* [DATASET CONTENT]
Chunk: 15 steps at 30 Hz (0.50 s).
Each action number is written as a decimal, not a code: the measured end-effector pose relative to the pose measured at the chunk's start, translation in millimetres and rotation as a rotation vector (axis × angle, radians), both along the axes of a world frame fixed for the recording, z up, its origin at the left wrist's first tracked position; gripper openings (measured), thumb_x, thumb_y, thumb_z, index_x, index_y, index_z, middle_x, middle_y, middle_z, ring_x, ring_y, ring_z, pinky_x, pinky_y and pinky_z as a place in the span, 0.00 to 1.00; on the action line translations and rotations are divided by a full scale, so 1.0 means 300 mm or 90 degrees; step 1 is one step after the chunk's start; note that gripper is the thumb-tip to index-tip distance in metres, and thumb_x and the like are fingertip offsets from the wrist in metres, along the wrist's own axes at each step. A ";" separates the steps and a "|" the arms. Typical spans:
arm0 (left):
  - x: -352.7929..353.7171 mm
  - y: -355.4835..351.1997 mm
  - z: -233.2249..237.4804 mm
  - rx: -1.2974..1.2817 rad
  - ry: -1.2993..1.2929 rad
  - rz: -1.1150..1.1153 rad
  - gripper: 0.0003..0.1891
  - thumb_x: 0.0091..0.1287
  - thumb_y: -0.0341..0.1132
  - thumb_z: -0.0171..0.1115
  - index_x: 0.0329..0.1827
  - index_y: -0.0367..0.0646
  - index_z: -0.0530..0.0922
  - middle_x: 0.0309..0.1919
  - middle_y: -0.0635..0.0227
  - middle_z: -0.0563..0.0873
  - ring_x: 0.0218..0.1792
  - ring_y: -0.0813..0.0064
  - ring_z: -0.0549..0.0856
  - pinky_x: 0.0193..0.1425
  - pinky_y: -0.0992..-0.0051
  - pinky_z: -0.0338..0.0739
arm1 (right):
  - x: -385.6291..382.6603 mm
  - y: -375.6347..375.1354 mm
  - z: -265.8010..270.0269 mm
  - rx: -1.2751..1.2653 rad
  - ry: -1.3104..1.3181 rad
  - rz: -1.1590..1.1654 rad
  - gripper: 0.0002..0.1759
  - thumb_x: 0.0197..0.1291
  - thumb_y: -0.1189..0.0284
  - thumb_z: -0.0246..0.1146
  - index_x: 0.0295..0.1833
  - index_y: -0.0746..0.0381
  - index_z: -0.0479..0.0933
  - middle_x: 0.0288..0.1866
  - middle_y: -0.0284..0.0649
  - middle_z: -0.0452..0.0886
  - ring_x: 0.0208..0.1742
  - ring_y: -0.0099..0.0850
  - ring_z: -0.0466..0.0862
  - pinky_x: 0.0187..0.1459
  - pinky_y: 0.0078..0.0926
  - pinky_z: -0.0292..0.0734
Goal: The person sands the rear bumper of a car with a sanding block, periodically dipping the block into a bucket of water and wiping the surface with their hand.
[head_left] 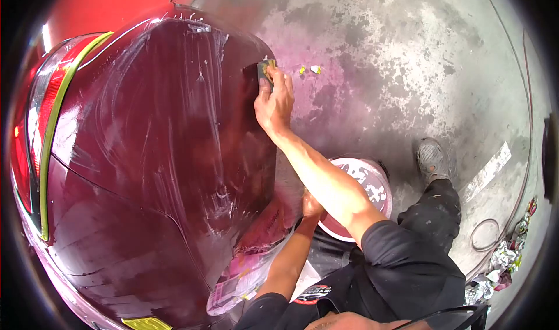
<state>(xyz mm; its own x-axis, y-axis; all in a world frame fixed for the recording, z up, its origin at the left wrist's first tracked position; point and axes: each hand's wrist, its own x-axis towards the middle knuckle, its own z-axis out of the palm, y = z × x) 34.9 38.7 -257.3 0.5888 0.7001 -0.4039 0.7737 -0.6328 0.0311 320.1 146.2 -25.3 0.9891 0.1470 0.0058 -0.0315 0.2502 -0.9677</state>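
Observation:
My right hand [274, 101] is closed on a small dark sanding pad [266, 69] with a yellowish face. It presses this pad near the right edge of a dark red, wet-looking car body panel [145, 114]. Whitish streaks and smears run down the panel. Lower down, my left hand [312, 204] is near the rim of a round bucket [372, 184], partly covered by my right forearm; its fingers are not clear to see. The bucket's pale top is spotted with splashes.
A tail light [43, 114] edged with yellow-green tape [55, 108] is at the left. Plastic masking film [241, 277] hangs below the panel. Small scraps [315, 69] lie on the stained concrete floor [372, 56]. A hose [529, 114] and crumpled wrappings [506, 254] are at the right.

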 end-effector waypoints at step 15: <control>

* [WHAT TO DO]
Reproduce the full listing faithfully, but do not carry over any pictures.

* [EXPECTED OUTPUT]
Chunk: 15 steps at 30 Hz (0.50 s).
Each action number is written as a decimal, not a code: the measured end-effector pose relative to the pose measured at the chunk's start, translation in millimetres and rotation as a rotation vector (axis × angle, radians), both along the axes of a world frame fixed for the recording, z up, its origin at the left wrist's first tracked position; gripper openings (measured), thumb_x, thumb_y, thumb_z, index_x, index_y, index_z, middle_x, middle_y, middle_z, ring_x, ring_y, ring_z, pinky_x, pinky_y and pinky_z as a place in the span, 0.00 to 1.00; on the action line translations and rotations are divided by a full scale, so 1.0 means 300 mm or 90 degrees; step 1 is one step after the chunk's start; note that gripper is the thumb-tip to index-tip distance in metres, and thumb_x and the like are fingertip offsets from the wrist in metres, along the wrist's own axes at each step. A ";" separates the steps and a "|" the arms. Typical spans:
arm0 (left):
  - x: -352.7929..353.7171 mm
  - y: -355.4835..351.1997 mm
  - z: -233.2249..237.4804 mm
  - rx: -1.2974..1.2817 rad
  - ry: -1.2993..1.2929 rad
  - rz: -1.1150..1.1153 rad
  - gripper: 0.0003..0.1891
  - thumb_x: 0.0091..0.1287
  - thumb_y: -0.0341..0.1132
  - thumb_z: -0.0171..0.1115
  - index_x: 0.0329..0.1827
  - index_y: -0.0367..0.0646
  - index_z: -0.0530..0.0922
  - middle_x: 0.0309..0.1919
  - middle_y: -0.0635..0.0227
  - middle_z: -0.0563..0.0873
  - ring_x: 0.0218..0.1792
  - ring_y: -0.0813..0.0064
  - ring_z: -0.0549..0.0856
  - pinky_x: 0.0193..0.1425
  - pinky_y: -0.0992..-0.0051
  - pinky_z: -0.0338..0.0739
arm1 (right):
  - x: -385.6291..382.6603 mm
  - y: -375.6347..375.1354 mm
  - z: -265.8010..270.0269 mm
  - rx: -1.2751..1.2653 rad
  - ry: -1.3104..1.3181 rad
  - rz: -1.1590..1.1654 rad
  - gripper: 0.0002..0.1759
  - thumb_x: 0.0197..0.1291
  - thumb_y: -0.1189..0.0284
  - thumb_z: -0.0246..0.1146
  - index_x: 0.0295..0.1833
  - index_y: -0.0746..0.0381
  - index_z: -0.0479..0.0933
  - middle_x: 0.0288..0.1866
  - middle_y: -0.0284..0.0649
  - middle_z: -0.0452..0.0886
  - ring_x: 0.0208..0.1742
  - ring_y: -0.0099..0.0850
  - ring_z: -0.0466..0.0862
  - pinky_x: 0.0187..0.1459
  - pinky_y: 0.0078..0.0926
  - pinky_z: -0.0292..0.0734
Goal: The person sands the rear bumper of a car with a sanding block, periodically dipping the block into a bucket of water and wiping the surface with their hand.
[head_left] 
<state>(xyz mm; its own x-axis, y-axis; all in a world frame fixed for the recording, z up, its origin at the left wrist's first tracked position; point and axes: each hand's wrist, its own x-axis towards the middle knuckle, its own z-axis out of the palm, y = z × x) 34.9 38.7 -257.3 0.5888 0.7001 -0.4039 0.7737 -0.6328 0.0311 320.1 146.2 -25.3 0.9891 0.1470 0.0058 -0.0315 0.2502 -0.9677</state>
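Observation:
My right hand [274, 101] is closed on a small dark sanding pad [266, 69] with a yellowish face. It presses this pad near the right edge of a dark red, wet-looking car body panel [145, 114]. Whitish streaks and smears run down the panel. Lower down, my left hand [312, 204] is near the rim of a round bucket [372, 184], partly covered by my right forearm; its fingers are not clear to see. The bucket's pale top is spotted with splashes.
A tail light [43, 114] edged with yellow-green tape [55, 108] is at the left. Plastic masking film [241, 277] hangs below the panel. Small scraps [315, 69] lie on the stained concrete floor [372, 56]. A hose [529, 114] and crumpled wrappings [506, 254] are at the right.
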
 end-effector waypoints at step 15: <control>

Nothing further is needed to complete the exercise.